Exercise details →
Retype the listing below exactly, pictures removed.
[Source data Boundary: Start]
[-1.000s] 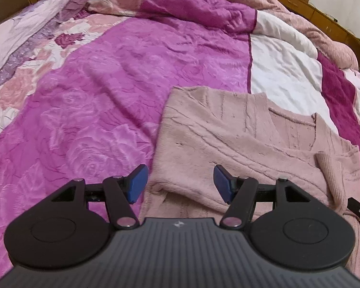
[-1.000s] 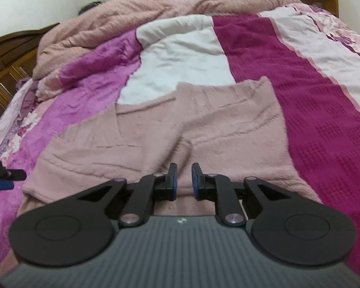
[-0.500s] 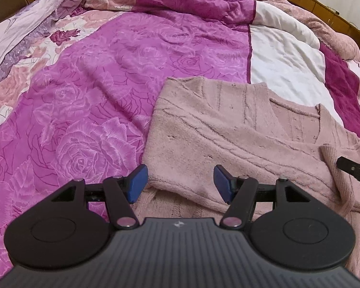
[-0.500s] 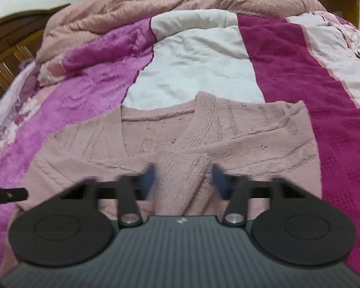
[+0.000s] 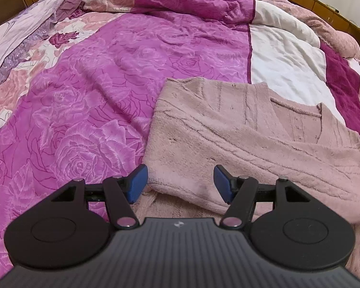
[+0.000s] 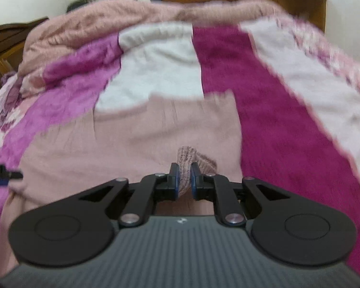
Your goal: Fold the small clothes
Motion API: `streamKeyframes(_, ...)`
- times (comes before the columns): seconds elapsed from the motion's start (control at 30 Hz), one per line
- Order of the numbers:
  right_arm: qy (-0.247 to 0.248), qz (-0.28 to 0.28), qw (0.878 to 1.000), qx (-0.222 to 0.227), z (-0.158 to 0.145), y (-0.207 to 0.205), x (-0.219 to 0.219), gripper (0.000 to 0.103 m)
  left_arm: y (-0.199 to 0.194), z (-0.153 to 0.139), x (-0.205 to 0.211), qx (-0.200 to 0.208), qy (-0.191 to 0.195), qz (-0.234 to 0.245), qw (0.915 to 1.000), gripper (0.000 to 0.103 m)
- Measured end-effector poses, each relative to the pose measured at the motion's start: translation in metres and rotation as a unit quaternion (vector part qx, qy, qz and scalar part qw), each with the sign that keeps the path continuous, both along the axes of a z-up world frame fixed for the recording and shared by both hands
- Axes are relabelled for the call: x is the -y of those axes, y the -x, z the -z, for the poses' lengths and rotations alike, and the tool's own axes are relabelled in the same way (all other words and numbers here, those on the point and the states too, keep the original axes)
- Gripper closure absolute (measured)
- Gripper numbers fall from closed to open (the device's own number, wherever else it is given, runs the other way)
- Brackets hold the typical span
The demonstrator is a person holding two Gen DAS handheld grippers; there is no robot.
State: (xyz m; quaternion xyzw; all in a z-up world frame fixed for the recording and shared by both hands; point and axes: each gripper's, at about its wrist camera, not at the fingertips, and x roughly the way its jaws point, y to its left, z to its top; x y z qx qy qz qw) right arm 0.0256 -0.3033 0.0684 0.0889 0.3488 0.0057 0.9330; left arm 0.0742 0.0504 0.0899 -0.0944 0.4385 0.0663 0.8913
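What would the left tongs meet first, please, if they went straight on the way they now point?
Most likely the folded near edge of the pink knitted sweater, which lies right between and ahead of the open left tongs. How far above it they hover is unclear.

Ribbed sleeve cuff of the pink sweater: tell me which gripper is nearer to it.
Right. The right gripper is clamped on the ribbed cuff. The left gripper hangs open over the sweater's folded left edge, away from the cuff.

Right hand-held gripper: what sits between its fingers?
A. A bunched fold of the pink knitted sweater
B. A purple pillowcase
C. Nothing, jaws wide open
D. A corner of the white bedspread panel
A: the right hand-held gripper is closed on a ribbed fold of the pink sweater.
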Motion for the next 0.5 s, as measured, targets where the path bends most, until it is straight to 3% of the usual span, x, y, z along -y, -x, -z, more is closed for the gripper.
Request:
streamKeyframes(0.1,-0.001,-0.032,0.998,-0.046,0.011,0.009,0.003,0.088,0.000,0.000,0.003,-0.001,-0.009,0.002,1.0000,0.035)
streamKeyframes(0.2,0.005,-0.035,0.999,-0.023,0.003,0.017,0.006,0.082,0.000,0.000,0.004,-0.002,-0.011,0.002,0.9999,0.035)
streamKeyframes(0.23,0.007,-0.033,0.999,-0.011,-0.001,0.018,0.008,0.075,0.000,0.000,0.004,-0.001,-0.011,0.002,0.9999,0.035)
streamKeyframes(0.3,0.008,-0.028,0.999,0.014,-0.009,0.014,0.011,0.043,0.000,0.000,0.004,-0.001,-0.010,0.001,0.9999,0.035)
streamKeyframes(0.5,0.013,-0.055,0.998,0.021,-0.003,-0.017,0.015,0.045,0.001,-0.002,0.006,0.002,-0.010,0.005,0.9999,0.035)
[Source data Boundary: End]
Response to this task →
[-1.000s] 
[-1.000s] 
[-0.500s] 
[-0.500s] 
[+0.000s] 
[+0.000s] 
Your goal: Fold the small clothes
Motion API: `streamKeyframes(_, ...)`
- times (comes before the columns): seconds elapsed from the motion's start (control at 30 Hz), one per line
- Order of the numbers:
  right_arm: qy (-0.247 to 0.248), qz (-0.28 to 0.28), qw (0.878 to 1.000), qx (-0.222 to 0.227), z (-0.158 to 0.145), y (-0.207 to 0.205), x (-0.219 to 0.219), gripper (0.000 to 0.103 m)
  left_arm: y (-0.199 to 0.194), z (-0.153 to 0.139), x (-0.205 to 0.211), qx (-0.200 to 0.208), qy (-0.191 to 0.195), qz (-0.234 to 0.245), qw (0.915 to 1.000), gripper (0.000 to 0.103 m)
- Measured end-effector poses, each relative to the pose measured at the motion's start: translation in metres and rotation as a unit quaternion (vector part qx, qy, qz and scalar part qw), each with the sign that keeps the path continuous, both along the axes of a z-up world frame fixed for the recording and shared by both hands
- Axes are relabelled for the call: x is the -y of those axes, y the -x, z the -z, for the poses' lengths and rotations alike, and the tool's own axes are relabelled in the same way (all other words and numbers here, those on the point and the states too, keep the original axes)
- Gripper closure absolute (measured)
- Gripper numbers fall from closed to open (the device's own number, wherever else it is given, runs the other way)
- Brackets hold the typical span
The demonstrator is a person holding two Gen DAS handheld grippers; there is no robot.
State: (xyz m; quaternion xyzw; all in a z-up world frame fixed for the recording and shared by both hands; point and axes: each gripper's, at about its wrist camera, not at the fingertips, and x roughly the way its jaws point, y to its left, z to its top; x y z qx qy qz qw) right arm 0.0256 -0.3033 0.0684 0.0889 0.3488 0.0057 0.9330; left arm 0.0742 0.0504 0.0899 -0.0944 0.4385 0.0663 0.8913
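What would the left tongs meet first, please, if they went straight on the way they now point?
Most likely the folded near edge of the pink knitted sweater, which lies right between and ahead of the open left tongs. How far above it they hover is unclear.

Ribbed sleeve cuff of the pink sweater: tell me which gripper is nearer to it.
Right. The right gripper is clamped on the ribbed cuff. The left gripper hangs open over the sweater's folded left edge, away from the cuff.

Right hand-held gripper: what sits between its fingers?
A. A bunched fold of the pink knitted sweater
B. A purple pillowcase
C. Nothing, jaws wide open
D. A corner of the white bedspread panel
A: the right hand-held gripper is closed on a ribbed fold of the pink sweater.
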Motion for the next 0.5 s, as measured, targets where the path bends most, until it is straight to 3% of the usual span, x, y, z along -y, -x, -z, more is closed for the gripper.
Request:
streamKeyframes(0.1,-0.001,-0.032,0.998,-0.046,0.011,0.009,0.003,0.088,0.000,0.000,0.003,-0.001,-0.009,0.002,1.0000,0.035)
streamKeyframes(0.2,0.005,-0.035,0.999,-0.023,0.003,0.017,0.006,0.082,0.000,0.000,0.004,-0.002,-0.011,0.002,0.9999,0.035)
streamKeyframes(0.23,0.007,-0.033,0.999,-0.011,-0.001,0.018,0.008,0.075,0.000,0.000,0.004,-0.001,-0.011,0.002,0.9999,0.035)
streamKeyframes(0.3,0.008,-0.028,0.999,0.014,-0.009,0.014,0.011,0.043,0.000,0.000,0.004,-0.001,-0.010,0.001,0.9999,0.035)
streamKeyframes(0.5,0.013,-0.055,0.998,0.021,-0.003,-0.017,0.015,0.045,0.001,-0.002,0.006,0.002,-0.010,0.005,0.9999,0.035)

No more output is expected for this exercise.